## YOUR TASK
Every line of the material below must be repeated exactly.

· · ·

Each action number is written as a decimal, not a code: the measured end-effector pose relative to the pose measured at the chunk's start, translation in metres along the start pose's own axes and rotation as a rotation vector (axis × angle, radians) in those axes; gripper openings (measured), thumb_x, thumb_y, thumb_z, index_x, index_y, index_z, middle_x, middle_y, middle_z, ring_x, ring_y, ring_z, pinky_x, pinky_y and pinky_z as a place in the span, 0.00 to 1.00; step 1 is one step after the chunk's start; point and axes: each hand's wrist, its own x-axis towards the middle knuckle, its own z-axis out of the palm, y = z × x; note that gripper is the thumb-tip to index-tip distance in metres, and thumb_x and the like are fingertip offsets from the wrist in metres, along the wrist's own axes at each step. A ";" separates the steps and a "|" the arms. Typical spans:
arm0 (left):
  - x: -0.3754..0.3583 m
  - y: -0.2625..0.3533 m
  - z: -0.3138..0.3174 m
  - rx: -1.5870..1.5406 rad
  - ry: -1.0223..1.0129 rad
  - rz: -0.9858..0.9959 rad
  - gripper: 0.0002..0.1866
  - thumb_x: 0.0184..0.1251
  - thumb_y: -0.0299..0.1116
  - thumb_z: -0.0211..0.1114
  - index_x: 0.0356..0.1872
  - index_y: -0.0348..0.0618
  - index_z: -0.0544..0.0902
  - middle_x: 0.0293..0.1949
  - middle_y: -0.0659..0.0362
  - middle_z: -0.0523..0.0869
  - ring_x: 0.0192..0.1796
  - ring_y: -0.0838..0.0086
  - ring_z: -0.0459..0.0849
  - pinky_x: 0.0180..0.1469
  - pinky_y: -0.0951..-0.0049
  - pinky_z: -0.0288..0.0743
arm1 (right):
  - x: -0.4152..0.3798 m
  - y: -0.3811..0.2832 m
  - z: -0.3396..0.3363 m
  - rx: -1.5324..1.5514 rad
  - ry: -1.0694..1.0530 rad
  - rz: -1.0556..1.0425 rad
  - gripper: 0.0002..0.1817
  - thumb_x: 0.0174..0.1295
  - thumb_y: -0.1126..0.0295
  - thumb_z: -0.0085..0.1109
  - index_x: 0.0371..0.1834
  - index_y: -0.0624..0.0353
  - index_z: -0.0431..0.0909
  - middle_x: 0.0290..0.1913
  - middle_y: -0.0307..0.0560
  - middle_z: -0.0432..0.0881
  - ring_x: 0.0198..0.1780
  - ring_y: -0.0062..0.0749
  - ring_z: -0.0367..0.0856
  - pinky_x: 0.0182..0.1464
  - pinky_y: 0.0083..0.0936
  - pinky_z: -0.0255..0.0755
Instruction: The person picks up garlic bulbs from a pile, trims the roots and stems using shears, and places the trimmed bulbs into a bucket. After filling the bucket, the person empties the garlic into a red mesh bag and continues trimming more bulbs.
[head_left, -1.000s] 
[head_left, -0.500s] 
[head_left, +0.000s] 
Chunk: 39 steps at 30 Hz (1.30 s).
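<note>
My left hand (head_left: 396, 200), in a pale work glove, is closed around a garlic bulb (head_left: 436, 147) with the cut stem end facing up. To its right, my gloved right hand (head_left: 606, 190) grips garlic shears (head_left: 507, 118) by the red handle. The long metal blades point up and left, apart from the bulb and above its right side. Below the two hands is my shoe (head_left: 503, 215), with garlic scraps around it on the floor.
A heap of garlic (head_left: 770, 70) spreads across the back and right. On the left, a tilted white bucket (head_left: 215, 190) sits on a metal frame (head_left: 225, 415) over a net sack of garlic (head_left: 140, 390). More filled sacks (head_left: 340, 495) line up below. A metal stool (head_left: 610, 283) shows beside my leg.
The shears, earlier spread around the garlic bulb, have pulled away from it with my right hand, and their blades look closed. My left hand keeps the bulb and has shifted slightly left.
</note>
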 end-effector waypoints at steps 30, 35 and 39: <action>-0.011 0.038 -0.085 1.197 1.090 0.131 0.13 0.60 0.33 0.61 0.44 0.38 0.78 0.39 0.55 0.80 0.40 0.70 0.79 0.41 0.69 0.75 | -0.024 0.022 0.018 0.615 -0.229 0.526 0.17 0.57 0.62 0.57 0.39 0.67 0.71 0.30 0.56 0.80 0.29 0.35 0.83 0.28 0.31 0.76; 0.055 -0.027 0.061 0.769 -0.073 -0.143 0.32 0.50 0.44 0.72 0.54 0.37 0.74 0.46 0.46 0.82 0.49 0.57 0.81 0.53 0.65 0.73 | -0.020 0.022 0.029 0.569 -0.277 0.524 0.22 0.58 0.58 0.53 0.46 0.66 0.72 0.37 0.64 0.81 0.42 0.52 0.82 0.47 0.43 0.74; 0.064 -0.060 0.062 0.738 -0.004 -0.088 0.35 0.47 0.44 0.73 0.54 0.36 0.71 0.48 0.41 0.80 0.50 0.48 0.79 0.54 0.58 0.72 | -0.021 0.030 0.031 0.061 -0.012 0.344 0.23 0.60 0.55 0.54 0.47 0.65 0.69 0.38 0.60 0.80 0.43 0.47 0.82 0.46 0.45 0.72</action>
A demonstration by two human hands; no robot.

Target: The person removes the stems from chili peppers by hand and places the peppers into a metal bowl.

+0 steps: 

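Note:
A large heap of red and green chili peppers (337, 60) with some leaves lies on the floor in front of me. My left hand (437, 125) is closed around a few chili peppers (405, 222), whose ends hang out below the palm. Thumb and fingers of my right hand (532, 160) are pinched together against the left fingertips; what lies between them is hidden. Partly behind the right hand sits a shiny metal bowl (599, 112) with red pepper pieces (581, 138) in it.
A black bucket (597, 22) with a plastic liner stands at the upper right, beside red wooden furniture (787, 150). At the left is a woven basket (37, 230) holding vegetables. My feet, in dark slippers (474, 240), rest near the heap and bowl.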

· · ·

## EXERCISE ANSWER
Each action number is written as a decimal, not a code: the measured end-effector pose relative to the pose measured at the chunk's start, translation in metres along the start pose's own axes and rotation as a rotation vector (axis × angle, radians) in those axes; gripper openings (measured), thumb_x, thumb_y, thumb_z, index_x, index_y, index_z, middle_x, middle_y, middle_z, ring_x, ring_y, ring_z, pinky_x, pinky_y and pinky_z as a place in the span, 0.00 to 1.00; step 1 is one step after the chunk's start; point and axes: each hand's wrist, its own x-axis towards the middle knuckle, its own z-axis out of the palm, y = z × x; note that gripper is the thumb-tip to index-tip distance in metres, and thumb_x and the like are fingertip offsets from the wrist in metres, along the wrist's own axes at each step. A ";" separates the steps and a "|" the arms. Typical spans:
arm0 (left):
  - x: -0.3754..0.3583 m
  - y: -0.2625..0.3533 m
  - z: -0.3138..0.3174 m
  - rx: -1.5870..1.5406 rad
  - ry: -1.0223..1.0129 rad
  - rz: -0.9858..0.9959 rad
  - gripper: 0.0002..0.1866
  - thumb_x: 0.0184..0.1251
  - thumb_y: -0.0299..0.1116
  - thumb_z: -0.0211..0.1114
  - index_x: 0.0356..0.1872
  - index_y: -0.0348..0.0618
  - index_z: -0.0544..0.0902
  - middle_x: 0.0293..0.1949
  - middle_y: -0.0659..0.0362
  - middle_z: -0.0523..0.0869
  - ring_x: 0.0192..0.1796
  - ring_y: -0.0838..0.0086
  - ring_z: -0.0459..0.0849
  - pinky_x: 0.0180..0.1469
  - pinky_y: -0.0951..-0.0049
  - pinky_z: -0.0288..0.0743
arm1 (right):
  - x: -0.4152..0.3798 m
  - y: -0.3811..0.2832 m
  - z: -0.3396..0.3363 m
  - rx: -1.5324..1.5514 rad
  - ry: -1.0694..1.0530 rad
  - rz: -1.0556..1.0425 rad
  - gripper: 0.0002..0.1817
  - thumb_x: 0.0174..0.1295
  - thumb_y: -0.1126..0.0295
  - thumb_z: -0.0085..0.1109
  - index_x: 0.0371..0.1834
  - index_y: -0.0624..0.0353
  - index_z: -0.0431..0.0909
  - middle_x: 0.0290..0.1913
  - middle_y: -0.0307..0.0560
  - middle_z: -0.0432..0.0881
  - ring_x: 0.0198..0.1780
  - ring_y: -0.0062..0.0749
  - ring_z: -0.0367..0.0856
  - pinky_x: 0.0182..0.1464
  - pinky_y: 0.0083..0.0936
  - pinky_z: -0.0255..0.0755
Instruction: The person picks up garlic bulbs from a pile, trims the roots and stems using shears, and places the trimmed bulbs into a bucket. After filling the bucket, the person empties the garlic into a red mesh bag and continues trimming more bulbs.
[head_left, -1.000s] 
[head_left, -0.500s] 
[head_left, +0.000s] 
Chunk: 39 steps at 30 Hz (1.30 s).
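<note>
My left hand (head_left: 396, 200), in a pale work glove, is closed around a garlic bulb (head_left: 436, 147) with the cut stem end facing up. To its right, my gloved right hand (head_left: 606, 190) grips garlic shears (head_left: 507, 118) by the red handle. The long metal blades point up and left, apart from the bulb and above its right side. Below the two hands is my shoe (head_left: 503, 215), with garlic scraps around it on the floor.
A heap of garlic (head_left: 770, 70) spreads across the back and right. On the left, a tilted white bucket (head_left: 215, 190) sits on a metal frame (head_left: 225, 415) over a net sack of garlic (head_left: 140, 390). More filled sacks (head_left: 340, 495) line up below. A metal stool (head_left: 610, 283) shows beside my leg.
The shears, earlier spread around the garlic bulb, have pulled away from it with my right hand, and their blades look closed. My left hand keeps the bulb and has shifted slightly left.
</note>
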 end-effector waypoints at steps 30, 35 and 39: <action>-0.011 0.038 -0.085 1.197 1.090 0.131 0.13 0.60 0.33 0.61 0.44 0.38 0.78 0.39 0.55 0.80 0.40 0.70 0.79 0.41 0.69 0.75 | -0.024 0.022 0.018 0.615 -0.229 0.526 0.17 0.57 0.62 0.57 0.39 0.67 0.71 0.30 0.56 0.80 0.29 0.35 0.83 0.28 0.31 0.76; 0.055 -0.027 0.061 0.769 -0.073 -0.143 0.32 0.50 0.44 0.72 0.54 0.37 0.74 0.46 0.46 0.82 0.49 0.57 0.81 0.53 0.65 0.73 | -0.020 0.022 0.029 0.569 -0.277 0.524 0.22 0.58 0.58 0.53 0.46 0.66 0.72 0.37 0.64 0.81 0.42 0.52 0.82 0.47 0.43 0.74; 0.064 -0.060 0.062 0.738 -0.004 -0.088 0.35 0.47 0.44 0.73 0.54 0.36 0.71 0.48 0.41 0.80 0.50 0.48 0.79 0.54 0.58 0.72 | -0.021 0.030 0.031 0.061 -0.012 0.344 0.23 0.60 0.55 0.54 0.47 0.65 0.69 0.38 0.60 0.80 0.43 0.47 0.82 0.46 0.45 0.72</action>
A demonstration by two human hands; no robot.

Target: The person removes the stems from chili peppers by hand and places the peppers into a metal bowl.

+0 steps: 

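Note:
A large heap of red and green chili peppers (337, 60) with some leaves lies on the floor in front of me. My left hand (437, 125) is closed around a few chili peppers (405, 222), whose ends hang out below the palm. Thumb and fingers of my right hand (532, 160) are pinched together against the left fingertips; what lies between them is hidden. Partly behind the right hand sits a shiny metal bowl (599, 112) with red pepper pieces (581, 138) in it.
A black bucket (597, 22) with a plastic liner stands at the upper right, beside red wooden furniture (787, 150). At the left is a woven basket (37, 230) holding vegetables. My feet, in dark slippers (474, 240), rest near the heap and bowl.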

The exercise requires no additional content.